GIVEN DATA:

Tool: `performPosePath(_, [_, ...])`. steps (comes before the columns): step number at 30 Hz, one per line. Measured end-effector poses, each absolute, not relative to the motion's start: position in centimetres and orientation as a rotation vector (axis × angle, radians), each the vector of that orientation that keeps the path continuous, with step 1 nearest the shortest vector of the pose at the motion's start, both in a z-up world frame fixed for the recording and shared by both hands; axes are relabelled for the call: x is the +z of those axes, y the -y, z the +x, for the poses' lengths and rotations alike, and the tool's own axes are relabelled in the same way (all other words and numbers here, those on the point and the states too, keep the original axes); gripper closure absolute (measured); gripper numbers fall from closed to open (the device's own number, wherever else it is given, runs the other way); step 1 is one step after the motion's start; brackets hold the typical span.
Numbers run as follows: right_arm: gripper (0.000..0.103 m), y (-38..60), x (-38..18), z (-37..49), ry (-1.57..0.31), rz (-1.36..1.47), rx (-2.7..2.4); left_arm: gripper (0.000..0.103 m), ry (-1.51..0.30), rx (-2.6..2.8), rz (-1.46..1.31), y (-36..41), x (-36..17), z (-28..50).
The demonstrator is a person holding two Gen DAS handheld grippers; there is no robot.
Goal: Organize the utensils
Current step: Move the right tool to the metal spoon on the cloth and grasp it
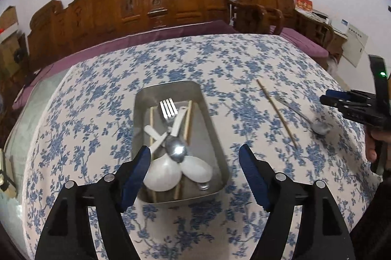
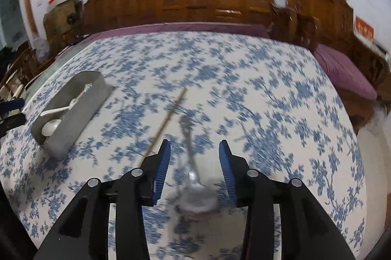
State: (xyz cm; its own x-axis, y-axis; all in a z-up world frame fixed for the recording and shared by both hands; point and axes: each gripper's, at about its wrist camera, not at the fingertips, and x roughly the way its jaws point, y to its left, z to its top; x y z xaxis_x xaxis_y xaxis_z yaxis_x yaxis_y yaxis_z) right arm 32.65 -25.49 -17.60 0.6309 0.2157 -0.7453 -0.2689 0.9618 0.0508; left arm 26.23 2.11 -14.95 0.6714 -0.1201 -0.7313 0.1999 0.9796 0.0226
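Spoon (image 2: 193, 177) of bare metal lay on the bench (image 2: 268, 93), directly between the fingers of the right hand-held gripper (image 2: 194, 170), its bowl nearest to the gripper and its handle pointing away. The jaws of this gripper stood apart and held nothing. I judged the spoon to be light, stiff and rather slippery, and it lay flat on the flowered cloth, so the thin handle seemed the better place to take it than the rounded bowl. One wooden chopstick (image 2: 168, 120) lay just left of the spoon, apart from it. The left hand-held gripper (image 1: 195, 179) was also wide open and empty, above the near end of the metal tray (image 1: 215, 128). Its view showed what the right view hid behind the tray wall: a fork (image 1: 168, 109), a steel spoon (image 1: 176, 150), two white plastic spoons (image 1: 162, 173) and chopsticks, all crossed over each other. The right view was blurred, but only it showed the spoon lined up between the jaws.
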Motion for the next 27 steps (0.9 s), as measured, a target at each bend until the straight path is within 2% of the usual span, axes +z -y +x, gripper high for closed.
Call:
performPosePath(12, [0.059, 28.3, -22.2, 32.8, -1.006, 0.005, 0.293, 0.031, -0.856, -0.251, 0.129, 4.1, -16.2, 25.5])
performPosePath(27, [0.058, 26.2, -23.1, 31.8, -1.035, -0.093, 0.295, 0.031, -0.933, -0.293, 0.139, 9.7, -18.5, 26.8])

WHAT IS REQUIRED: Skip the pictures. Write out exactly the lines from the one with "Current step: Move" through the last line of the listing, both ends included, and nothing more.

TASK SOLUTION:
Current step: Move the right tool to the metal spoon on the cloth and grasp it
State: (xyz cm; its own x-axis, y-axis; all in a z-up world frame fixed for the recording and shared by both hands; point and axes: each gripper's, at about its wrist camera, not at the fingertips, and x roughly the way its jaws point, y to its left, z to its top; x y z xaxis_x xaxis_y xaxis_z yaxis_x yaxis_y yaxis_z) right arm 32.65 -25.49 -17.60 0.6309 0.2157 -0.7453 -0.2689 0.9618 0.0508; left arm 26.23 2.11 -14.95 0.6714 -0.1201 -0.7313 0.1999 0.9796 0.0226
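Spoon (image 2: 193, 177) of bare metal lay on the bench (image 2: 268, 93), directly between the fingers of the right hand-held gripper (image 2: 194, 170), its bowl nearest to the gripper and its handle pointing away. The jaws of this gripper stood apart and held nothing. I judged the spoon to be light, stiff and rather slippery, and it lay flat on the flowered cloth, so the thin handle seemed the better place to take it than the rounded bowl. One wooden chopstick (image 2: 168, 120) lay just left of the spoon, apart from it. The left hand-held gripper (image 1: 195, 179) was also wide open and empty, above the near end of the metal tray (image 1: 215, 128). Its view showed what the right view hid behind the tray wall: a fork (image 1: 168, 109), a steel spoon (image 1: 176, 150), two white plastic spoons (image 1: 162, 173) and chopsticks, all crossed over each other. The right view was blurred, but only it showed the spoon lined up between the jaws.
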Motion for the next 27 steps (0.9 s), as measured, a target at each bend until the straight path is within 2% of the usual span, axes +z -y +x, gripper high for closed.
Call:
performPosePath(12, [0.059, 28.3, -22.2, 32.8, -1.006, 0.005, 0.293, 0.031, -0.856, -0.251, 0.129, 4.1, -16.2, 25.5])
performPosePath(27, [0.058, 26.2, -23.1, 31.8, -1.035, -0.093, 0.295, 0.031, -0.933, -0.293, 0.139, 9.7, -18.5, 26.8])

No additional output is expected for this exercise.